“Without the grant, I wouldn’t have had the slides available to give to the Copperbelt University School of Medicine,” Anderson said. “It was a real circle-of-life moment.”
Anderson said he was contacted by Craig Wilson, M.D., director of the Sparkman Center for Global Health, about traveling to Zambia to learn what UAB could do for the University of Zambia School of Medicine. UAB has been conducting HIV-related research and patient care in Zambia for 20 years.
“I initially wanted to get involved because it sounded exciting to go to Africa; I had never been to the continent,” Anderson said. “Once I got over there and started working with the faculty, I was overwhelmed by how bad things were for the teaching faculty and students and how poor the health-care systems and facilities were.”
Medical education in Zambia
The ratio of doctors to patients in Zambia, a country with a population of 14 million, is 1:15,000. The University of Zambia School of Medicine, the only public medical school until 2011, has been training doctors for 45 years and has graduated more than 1,200 doctors. However, the high attrition rate of 40 percent and low annual graduation rate has been unable to keep pace with the population growth of about 1.8 percent.Anderson said UAB faculty who initially went to Zambia to conduct HIV research realized there were not enough trained health-care workers, and they began visiting the University of Zambia School of Medicine to find out what its faculty needed.
“Dr. Wilson and the Sparkman Center for Global Health were instrumental in developing the relationship with the health professions educators,” Anderson said.
In 2010, the National Institutes of Health announced the Medical Educational Partnership Initiative (MEPI), which will allocate $130 million to medical schools in sub-Sarahan African countries during a five-year period. The goal is to increase the number of health-care workers by 140,000.
The University of Zambia School of Medicine received some of that money, and in 2011 Kasonde Bowa, Ph.D., a faculty member, left to become dean of the newly opened Copperbelt University School of Medicine, also located in Zambia. Anderson and Wilson, who know Bowa, made a trip to see how they could help the new school.
Virtual microscopy
In 2009, Anderson had received a grant through the University of Alabama Health Services Foundation General Endowment Fund to buy a microscope slide scanner and fund a work-study student. After hours of scanning and culling slides from friends across the country, Anderson had thousands of images in his arsenal to use for teaching histology and histopathology.“Microscopes are expensive and they tend to break and need cleaning and/or repair and glass slides fade with time and/or break,” Anderson said. “So, virtual microscopy is a nice way to store and deliver histology slides for teaching using computers and hand-held digital devices.”
When Anderson and Wilson visited Zambia’s new School of Medicine, they learned the school did not have microscopes or slides for teaching histology or histopathology. Anderson gave Bowa a 500 GB portable hard drive with thousands of slides he had available because of his grant.
“Bowa was able to use our UAB virtual microscope slide collection to teach the medical students that first year,” Anderson said. “We stayed in contact, and when I visited him several more times I brought additional slide files and teaching materials to help with his courses.”
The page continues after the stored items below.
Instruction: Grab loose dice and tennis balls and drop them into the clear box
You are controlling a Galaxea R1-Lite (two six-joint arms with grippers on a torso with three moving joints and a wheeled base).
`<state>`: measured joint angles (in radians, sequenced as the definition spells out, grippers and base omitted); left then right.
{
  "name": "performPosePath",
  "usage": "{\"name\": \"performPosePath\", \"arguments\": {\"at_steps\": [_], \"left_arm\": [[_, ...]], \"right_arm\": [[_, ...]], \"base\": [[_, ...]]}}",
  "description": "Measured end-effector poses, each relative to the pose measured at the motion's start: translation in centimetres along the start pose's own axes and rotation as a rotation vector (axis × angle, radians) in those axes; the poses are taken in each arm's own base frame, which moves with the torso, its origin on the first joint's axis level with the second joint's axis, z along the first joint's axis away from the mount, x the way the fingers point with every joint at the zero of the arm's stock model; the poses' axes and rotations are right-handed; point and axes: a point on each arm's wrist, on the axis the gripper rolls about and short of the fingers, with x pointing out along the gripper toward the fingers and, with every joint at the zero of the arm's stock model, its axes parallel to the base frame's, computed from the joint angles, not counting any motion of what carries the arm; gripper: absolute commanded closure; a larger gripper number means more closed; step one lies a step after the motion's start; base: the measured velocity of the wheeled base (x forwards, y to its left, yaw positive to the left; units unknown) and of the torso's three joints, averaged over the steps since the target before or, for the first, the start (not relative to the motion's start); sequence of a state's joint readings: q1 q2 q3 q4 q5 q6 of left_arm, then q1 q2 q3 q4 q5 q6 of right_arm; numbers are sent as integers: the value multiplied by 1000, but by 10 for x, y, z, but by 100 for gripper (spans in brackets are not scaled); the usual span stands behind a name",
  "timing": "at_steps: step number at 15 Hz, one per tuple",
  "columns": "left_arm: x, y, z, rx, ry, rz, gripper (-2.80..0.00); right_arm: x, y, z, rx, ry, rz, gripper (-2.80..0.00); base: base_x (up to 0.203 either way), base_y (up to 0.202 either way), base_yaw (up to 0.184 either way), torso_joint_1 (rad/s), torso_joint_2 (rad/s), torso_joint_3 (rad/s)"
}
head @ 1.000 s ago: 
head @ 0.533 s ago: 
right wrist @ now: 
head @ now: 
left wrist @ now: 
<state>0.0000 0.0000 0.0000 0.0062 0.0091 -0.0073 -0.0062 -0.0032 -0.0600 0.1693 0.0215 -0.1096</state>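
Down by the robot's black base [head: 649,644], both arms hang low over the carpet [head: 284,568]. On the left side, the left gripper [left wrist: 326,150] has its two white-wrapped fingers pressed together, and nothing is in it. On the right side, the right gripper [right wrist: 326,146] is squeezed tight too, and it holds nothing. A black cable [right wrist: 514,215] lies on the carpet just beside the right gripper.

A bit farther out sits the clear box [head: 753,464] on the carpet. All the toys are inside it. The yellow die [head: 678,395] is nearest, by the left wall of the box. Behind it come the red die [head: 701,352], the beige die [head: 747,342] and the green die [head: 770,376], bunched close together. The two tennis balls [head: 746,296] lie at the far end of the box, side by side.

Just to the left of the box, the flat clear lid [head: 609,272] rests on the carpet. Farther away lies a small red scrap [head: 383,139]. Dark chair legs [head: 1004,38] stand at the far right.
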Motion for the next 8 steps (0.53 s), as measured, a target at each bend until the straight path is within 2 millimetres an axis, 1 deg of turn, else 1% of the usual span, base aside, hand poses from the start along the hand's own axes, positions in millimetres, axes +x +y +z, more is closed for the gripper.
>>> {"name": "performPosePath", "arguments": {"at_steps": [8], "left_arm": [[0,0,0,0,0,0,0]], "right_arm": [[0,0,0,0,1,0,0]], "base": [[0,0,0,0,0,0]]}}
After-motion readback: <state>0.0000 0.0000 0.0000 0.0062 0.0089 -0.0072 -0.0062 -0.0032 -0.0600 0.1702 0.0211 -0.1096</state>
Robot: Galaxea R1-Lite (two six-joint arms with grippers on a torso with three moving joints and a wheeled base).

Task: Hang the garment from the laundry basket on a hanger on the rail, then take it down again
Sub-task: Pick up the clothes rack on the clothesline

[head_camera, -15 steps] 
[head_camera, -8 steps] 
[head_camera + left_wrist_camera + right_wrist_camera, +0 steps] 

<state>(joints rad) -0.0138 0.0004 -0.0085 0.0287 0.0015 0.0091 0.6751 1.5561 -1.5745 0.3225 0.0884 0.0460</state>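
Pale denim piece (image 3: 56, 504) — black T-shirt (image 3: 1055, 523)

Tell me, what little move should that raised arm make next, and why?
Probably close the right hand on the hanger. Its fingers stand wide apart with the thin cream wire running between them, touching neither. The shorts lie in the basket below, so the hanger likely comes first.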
Anderson said courses in histology and histopathology focus on the structure of the human body and how normal structures are altered or damaged during disease.
“If you know the normal structure and function of tissues, you can more easily understand how disease causes problems and you can better understand and appreciate treatment options and methods,” Anderson said. “Just about every health professional student, no matter the discipline, takes classes in structure and function of the body to help them better understand their patient’s ailments.”
Through MEPI the school was able to receive 15 laptops and loaded the virtual microscopy program onto all of them.
“Virtual microscopy fills a huge resource gap,” Wilson said. “The ability to teach histology and pathology without the need for microscopes also means saving space and lots of maintenance issues.”
Anderson’s assistance to Copperbelt University School of Medicine has been reported in “Academic Medicine,” the journal for the Association of American Medical Colleges.
“During the past three years, 112 medical and dental students have used virtual microscopy as their sole means to study histology,” according to the report. “More than three-quarters of staff and students reported in a self-administered questionnaire that virtual microscopy was an effective and efficient easy way to study histology.”
Since word spread, other institutions across the continent have asked Anderson to visit and bring the materials. Anderson has worked with more than 15 schools in five countries.
“I think the main thing UAB gets out of this is the positive image we have all over the world,” Anderson said. “Medical schools all over Africa wanted me to come show them how to use virtual microscopy, so I would like to think we have spread a lot of goodwill.”